A quarter of members' business was done at fairs but shops and galleries were the most important outlets, accounting for 59 per cent of total sales. Only around 4 per cent of sales were on the internet, up from 3 per cent in 2004.

Top drawer

While we're talking antique furniture, Sydney will be awash with the stuff - both run-of-the-mill and more rarefied pieces - in the next few days.

The pantechnicons will soon be on the move in preparation for the biannual Antiques and Fine Arts Fair at Moore Park - which attracts dealers from as far away as Tasmania, Western Australia and South Australia as well as Victoria and NSW. It starts with a gala knees-up on Wednesday night.

There's also a stack of furniture at Lawson-Menzies' marathon sale tomorrow at its rooms in The Rocks.

But few of the offerings are likely to surpass the upper end of Bonhams & Goodman's antique furniture and decorative art sale at Moore Park's Byron Kennedy Hall on Tuesday night.

The top pieces on offer hail from the Exeter, southern highlands, home of British-born insurance figure Sir Arthur Weller.

Sir Arthur is a major benefactor of London's Greenwich Maritime Museum and the replica of Captain Cook's "Endeavour". He is also a fan of upmarket Georgian furniture and has patronised galleries such as Asprey's and WR Harvey in London's west end.

It seems the deal may have come Bonhams & Goodman's way via Dalia Stanley, whose boutique auction business was absorbed by Bonhams & Goodman last year.

Among Sir Arthur's treasures - for which apparently there is no room in his new Sydney home - is a fine walnut bachelor's chest circa 1710. Some 72cm wide, it features an inlaid fold-over top and graduated drawers with moulded fronts with brass fittings, set on a plinth base with bracket feet.
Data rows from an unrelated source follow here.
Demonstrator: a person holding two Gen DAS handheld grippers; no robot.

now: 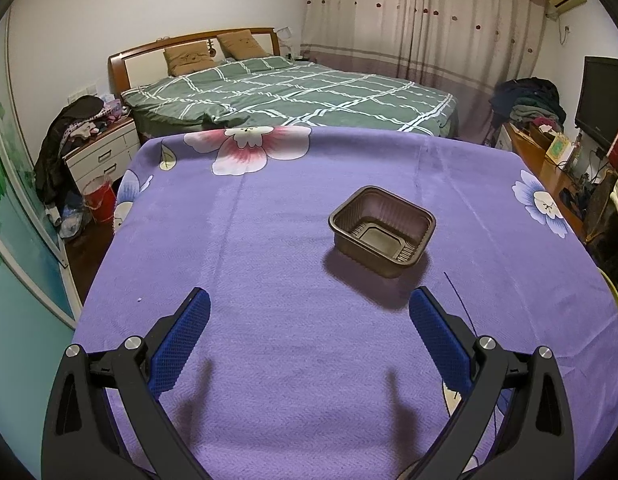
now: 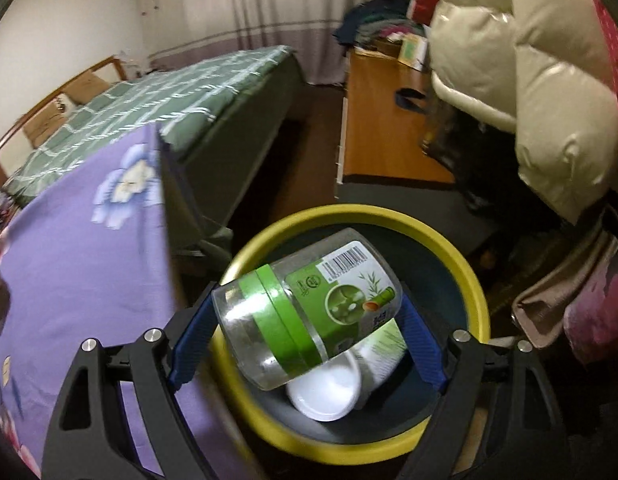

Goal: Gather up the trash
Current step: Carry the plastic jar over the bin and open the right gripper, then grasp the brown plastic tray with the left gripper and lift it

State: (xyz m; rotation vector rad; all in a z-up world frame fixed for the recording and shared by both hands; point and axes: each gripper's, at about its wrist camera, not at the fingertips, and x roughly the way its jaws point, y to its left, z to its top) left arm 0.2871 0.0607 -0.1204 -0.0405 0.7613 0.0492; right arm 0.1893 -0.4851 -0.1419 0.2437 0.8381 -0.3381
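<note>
Right wrist view: your right gripper point(image 2: 305, 312) clamps clear jar point(image 2: 309, 304) sideways over yellow bin point(image 2: 469, 276) beside table. Step: drop-off. Next: spread jaws. Left wrist view: your left gripper point(image 1: 309, 332) wide, empty; brown tray point(image 1: 383, 230) on purple cloth point(image 1: 229, 260) awaits pickup.

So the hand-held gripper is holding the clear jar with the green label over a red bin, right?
Not quite: the bin has a yellow rim, not red. The right wrist view shows the right hand-held gripper holding the clear jar with the green label over it.
</note>
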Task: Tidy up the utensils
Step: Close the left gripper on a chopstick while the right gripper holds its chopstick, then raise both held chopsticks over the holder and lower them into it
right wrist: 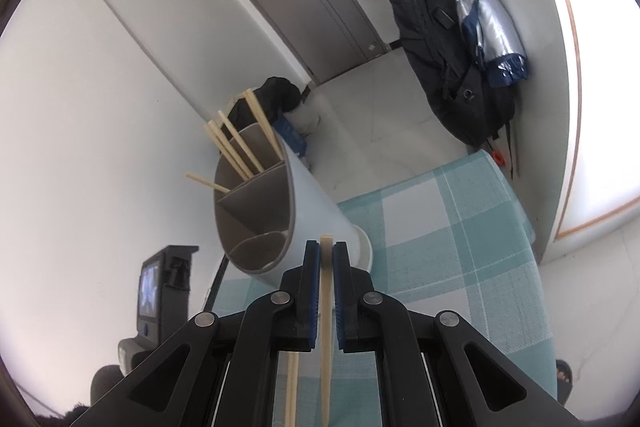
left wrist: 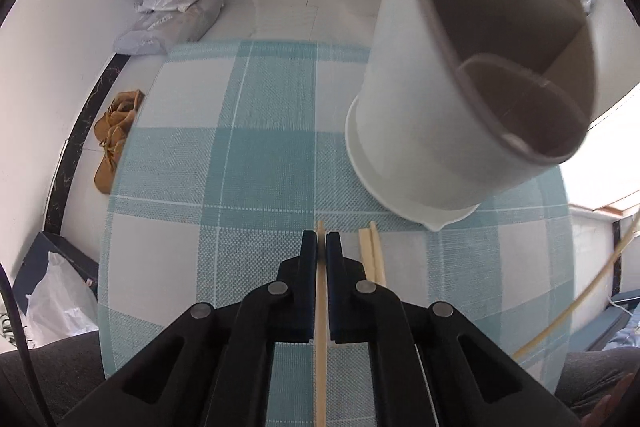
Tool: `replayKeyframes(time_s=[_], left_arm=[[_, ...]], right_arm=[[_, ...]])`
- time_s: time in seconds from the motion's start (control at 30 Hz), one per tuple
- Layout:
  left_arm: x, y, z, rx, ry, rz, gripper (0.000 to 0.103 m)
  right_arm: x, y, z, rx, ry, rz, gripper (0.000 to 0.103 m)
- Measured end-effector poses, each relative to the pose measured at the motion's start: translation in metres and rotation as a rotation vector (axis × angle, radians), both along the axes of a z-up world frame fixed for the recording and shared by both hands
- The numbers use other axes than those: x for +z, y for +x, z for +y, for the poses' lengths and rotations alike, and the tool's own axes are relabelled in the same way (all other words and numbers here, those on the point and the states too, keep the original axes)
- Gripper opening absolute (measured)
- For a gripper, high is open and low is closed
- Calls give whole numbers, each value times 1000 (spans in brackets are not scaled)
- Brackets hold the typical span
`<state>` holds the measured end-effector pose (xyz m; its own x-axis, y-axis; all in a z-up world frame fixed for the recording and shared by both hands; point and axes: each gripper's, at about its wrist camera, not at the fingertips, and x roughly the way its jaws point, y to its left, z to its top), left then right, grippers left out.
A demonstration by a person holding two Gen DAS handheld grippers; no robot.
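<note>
Left gripper [left wrist: 321, 241] clamped on one chopstick [left wrist: 320, 327], bottom centre; right gripper [right wrist: 326, 253] likewise pinches another chopstick [right wrist: 327, 303]. Holder [left wrist: 460, 75] upper right, several sticks already in. Two loose chopsticks [left wrist: 372, 255] remain on the checked cloth [left wrist: 240, 167]. Roughly halfway, I'd judge.

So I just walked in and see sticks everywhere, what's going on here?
A person is sorting chopsticks into a holder on the checked cloth. Each gripper's jaws are shut on one chopstick: the left gripper on one, the right gripper on another. Several already stand in the holder's far compartment; two more lie on the cloth.
</note>
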<state>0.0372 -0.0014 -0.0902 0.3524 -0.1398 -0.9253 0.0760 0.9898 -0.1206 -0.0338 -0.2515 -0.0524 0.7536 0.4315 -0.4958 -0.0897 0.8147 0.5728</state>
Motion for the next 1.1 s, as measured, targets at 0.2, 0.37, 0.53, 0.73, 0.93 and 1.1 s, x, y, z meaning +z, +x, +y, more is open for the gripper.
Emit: replayKeyframes(time_s=[0.2, 0.37, 0.53, 0.73, 0.93, 1.1], left_arm=[[47, -27, 7, -31, -75, -160, 1], [81, -57, -2, -101, -108, -294, 1], [97, -71, -5, -155, -112, -357, 1], [111, -79, -3, -173, -109, -398, 1], [118, -88, -3, -195, -104, -419, 1], [121, -89, -5, -215, -93, -420, 0]], right_arm=[[10, -15, 24, 55, -96, -66, 6], [16, -28, 40, 82, -144, -122, 6], [25, -39, 51, 94, -174, -176, 6], [33, -52, 56, 88, -204, -220, 5], [36, -62, 59, 67, -220, -235, 5], [39, -67, 58, 54, -217, -247, 5]])
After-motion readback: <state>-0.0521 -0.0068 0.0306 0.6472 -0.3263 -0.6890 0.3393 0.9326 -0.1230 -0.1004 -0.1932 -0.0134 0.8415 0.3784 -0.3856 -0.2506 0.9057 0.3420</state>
Inside the top drawer is a printed paper label for the London firm Harvey with a inked-in price of #27,500. It's estimated at $40,000 to $50,000.

Such elegant, compact chests of drawers are highly sought after in Britain, where prices for a piece that ticks all the boxes can range upwards from $100,000. A UK dealer will be asking more than $120,000 for a similar chest from around 1725 at this month's Antique Dealers' Association fair in London.

Certainly the UK trade, along with Woollahra furniture doyen Martyn Cook - who has been known to buy for London dealers - will be checking out the one that's surfaced in Sydney. Another highlight is a Regency mahogany and rosewood "harlequin" sofa table, its interior concealing a cabinet with small drawers and a writing slope that pops up via an ingenious combination lock.

Harlequin furniture is useful for more than one function and was typical of late 18th makers like Thomas Sheraton.

Other items from the Weller cellar include a library globe on a satinwood stand by Newton & Son, circa 1848; a George III mahogany and satinwood serpentine sideboard; and a very fine musical bracket clock by the London maker Eardley Norton, circa 1785.

On the defensive

Tribal Asmat shields from Papua New Guinea will feature among the many mainstream items such as furniture, ceramics, glass and paintings that abound at the Antiques and Fine Arts Fair, from Wednesday at Moore Park.

And why not? Australia's proximity to - and long relationship with - Papua New Guinea has meant there are plenty of tribal art fans in this country, and collections here yield some surprising treasures.

The shields will be displayed by Francis Dunn of John D. Dunn, a Melbourne dealer who usually brings along spectacular English and continental antiques.

And there are more Asmat shields and other PNG arts at Guy Earl-Smith's tribal, Aboriginal and international antiquities auction on Sunday April 9.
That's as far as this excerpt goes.